Does OpenGL display image faster than OpenCV? - c++

I am using OpenCV to show image on the projector. But it seems the cv::imshow is not fast enough or maybe the data transfer is slow from my CPU to GPU then to projector, so I wonder if there is a faster way to display than OpenCV?
I considered OpenGL, since OpenGL directly uses GPU, the command may be faster than from CPU which is used by OpenCV. Correct me if I am wrong.

OpenCV already supports OpenGL for image output by itself. No need to write this yourself!
See the documentation:
Create the window first with namedWindow, where you can pass the WINDOW_OPENGL flag.
Then you can even use OpenGL buffers or GPU matrices as input to imshow (the data never leaves the GPU). But it will also use OpenGL to show regular matrix data.
Please note:
To enable OpenGL support, configure OpenCV using CMake with
WITH_OPENGL=ON . Currently OpenGL is supported only with WIN32, GTK
and Qt backends on Windows and Linux (MacOS and Android are not
supported). For GTK backend gtkglext-1.0 library is required.
Note that this is OpenCV 2.4.8 and this functionality has changed quite recently. I know there was OpenGL support in earlier versions in conjunction with the Qt backend, but I don't remember when it was introduced.
About the performance: It is a quite popular optimization in the CV community to output images using OpenGL, especially when outputting video sequences.

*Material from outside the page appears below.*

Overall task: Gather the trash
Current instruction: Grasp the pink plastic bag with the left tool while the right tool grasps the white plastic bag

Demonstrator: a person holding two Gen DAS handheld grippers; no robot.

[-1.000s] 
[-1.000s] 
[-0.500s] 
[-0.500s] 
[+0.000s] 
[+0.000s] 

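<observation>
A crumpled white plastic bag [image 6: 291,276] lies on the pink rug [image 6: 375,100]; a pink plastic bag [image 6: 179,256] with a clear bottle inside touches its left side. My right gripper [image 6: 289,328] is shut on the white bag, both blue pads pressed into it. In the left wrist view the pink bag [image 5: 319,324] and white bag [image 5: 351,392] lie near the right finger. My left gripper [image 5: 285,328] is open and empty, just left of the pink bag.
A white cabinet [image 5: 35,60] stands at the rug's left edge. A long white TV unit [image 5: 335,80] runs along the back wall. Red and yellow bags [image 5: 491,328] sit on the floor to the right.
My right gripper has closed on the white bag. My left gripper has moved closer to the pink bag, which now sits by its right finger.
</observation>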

OpenGL is optimised for rendering images, so it's likely faster. It really depends if the OpenCV implementation uses any GPU acceleration AND if the bottleneck is on rendering side of things.
Have you tried GPU accelerated OpenCV? -
How big is the image you are displaying? How long does it take to display the image using cv::imshow now?

I know it's an old question, but I happened to have exactly the same problem. And from my observations I've concluded that the root of the problem is the projector's own latency, especially if one is using an older model.
How have I concluded it?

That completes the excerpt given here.